Metadata Quality Assessment

The Metadata Quality Assessment is an extension of the Factory Data Catalogue. It calculates the Quality assessment on the metadata of every new or changed dataset.

The UI for this component is integrated into the catalogue UI. The MQA measures the quality of various indicators, each indicator is explained in the tables below. The results of the checks are stored as Data Quality Vocabulary (DQV).

DQV is a specification of the W3C that is used to describe the quality of a dataset.

As accessibility can be volatile, repeated checks for the accessURL and downloadURL are necessary. For this reason, the MQA regularly checks the accessibility of all distributions. In contrast to the verification of the other indicators, this has a higher runtime, since the distributions are checked via HTTP and each requested URL may have a longer response time. The MQA uses a mechanism that takes into account that each URL is re-examined for accessibility within a few weeks of the last review.

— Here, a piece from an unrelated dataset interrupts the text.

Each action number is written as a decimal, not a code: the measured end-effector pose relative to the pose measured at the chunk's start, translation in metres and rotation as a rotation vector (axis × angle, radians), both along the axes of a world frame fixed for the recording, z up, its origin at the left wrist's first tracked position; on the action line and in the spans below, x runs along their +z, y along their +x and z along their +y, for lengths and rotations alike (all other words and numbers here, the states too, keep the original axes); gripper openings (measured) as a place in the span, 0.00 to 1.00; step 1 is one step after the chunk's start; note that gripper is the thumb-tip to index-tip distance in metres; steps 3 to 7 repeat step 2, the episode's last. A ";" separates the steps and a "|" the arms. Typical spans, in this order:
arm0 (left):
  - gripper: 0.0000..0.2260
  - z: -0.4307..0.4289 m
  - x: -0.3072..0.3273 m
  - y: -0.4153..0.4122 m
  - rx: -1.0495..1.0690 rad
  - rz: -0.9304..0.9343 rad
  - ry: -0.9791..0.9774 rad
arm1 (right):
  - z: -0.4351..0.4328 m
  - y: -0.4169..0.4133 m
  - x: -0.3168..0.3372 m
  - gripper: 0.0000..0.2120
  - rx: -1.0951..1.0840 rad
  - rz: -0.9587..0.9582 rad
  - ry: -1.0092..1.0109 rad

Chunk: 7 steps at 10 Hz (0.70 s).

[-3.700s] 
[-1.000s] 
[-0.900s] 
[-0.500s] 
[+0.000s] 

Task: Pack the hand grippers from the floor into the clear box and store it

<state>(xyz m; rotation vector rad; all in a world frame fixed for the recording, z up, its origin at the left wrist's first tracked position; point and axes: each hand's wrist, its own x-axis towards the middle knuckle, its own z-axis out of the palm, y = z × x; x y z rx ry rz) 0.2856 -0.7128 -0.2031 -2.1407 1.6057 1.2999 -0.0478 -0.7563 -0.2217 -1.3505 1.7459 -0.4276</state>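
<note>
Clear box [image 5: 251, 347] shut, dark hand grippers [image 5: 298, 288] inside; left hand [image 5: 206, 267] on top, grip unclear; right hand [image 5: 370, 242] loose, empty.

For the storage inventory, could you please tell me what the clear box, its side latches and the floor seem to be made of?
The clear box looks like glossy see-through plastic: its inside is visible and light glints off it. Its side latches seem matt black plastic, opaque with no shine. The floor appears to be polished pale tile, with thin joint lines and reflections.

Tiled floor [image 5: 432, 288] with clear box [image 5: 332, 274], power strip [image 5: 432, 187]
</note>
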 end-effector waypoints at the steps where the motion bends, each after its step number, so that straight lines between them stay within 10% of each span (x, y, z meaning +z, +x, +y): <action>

These measurements and metrics are subject to change during the project phase.

Assumptions

The MQA is based on the following assumption:

We believe that filling the DCAT-AP mandatory fields alone is not sufficient to provide high-quality metadata. For this reason, the evaluation also checks fields that are not specified as mandatory according to DCAT-AP. The exact fields that are checked are listed below.

Dimensions

This section describes all dimensions that the MQA examines in order to determine quality. The dimensions are derived from the FAIR principles.

Findability

The following table describes the metrics that help people and machines in finding datasets.

Indicator	Description	Metrics	Computed on
Keyword usage	Keywords directly support the search and thus increase the findability of the data dataset.	The system checks whether keywords are defined. The number of keywords has no impact to the score.	Dataset `dcat:keyword`
Categories	Categories help users to explore datasets thematically.	It is checked whether one or more categories are assigned to the dataset.	Dataset `dcat:theme`
Geo search	Usage of spatial information would enable users to find the dataset with a geo-facetted search.	It is checked whether the property is set or not.	Dataset `dct:spatial`
Time-based search	Usage of temporal information would enable users for a timely based facetted search.	It is checked whether the property is set or not.	Dataset `dct:temporal`

Accessibility

The following table describes which metrics are used to determine whether access to the data referenced by the distributions is guaranteed.

Indicator	Description	Metrics	Computed on
AccessURL accessibility	The `AccessURL` is not necessarily a direct link to the data, but may refer to a URL that provides access to it.	The specified URL is checked for accessibility via an HTTP HEAD request.	Distribution `dcat:accessURL`
DownloadURL	The `downloadURL` is a direct link to the referenced data.	It is checked whether the property is set or not.	Distribution `dcat:accessURL`
DownloadURL accessibility	If a `downloadURL` exists, the accessibility is checked.	The specified URL is checked for accessibility via an HTTP HEAD request.	Distribution `dcat:downloadURL`

Interoperability

The following table describes the metrics used to determine whether a distribution is considered interoperable. According to the assumption of 'identical content with several distributions', only the distribution with the highest number of points is used to calculate the points.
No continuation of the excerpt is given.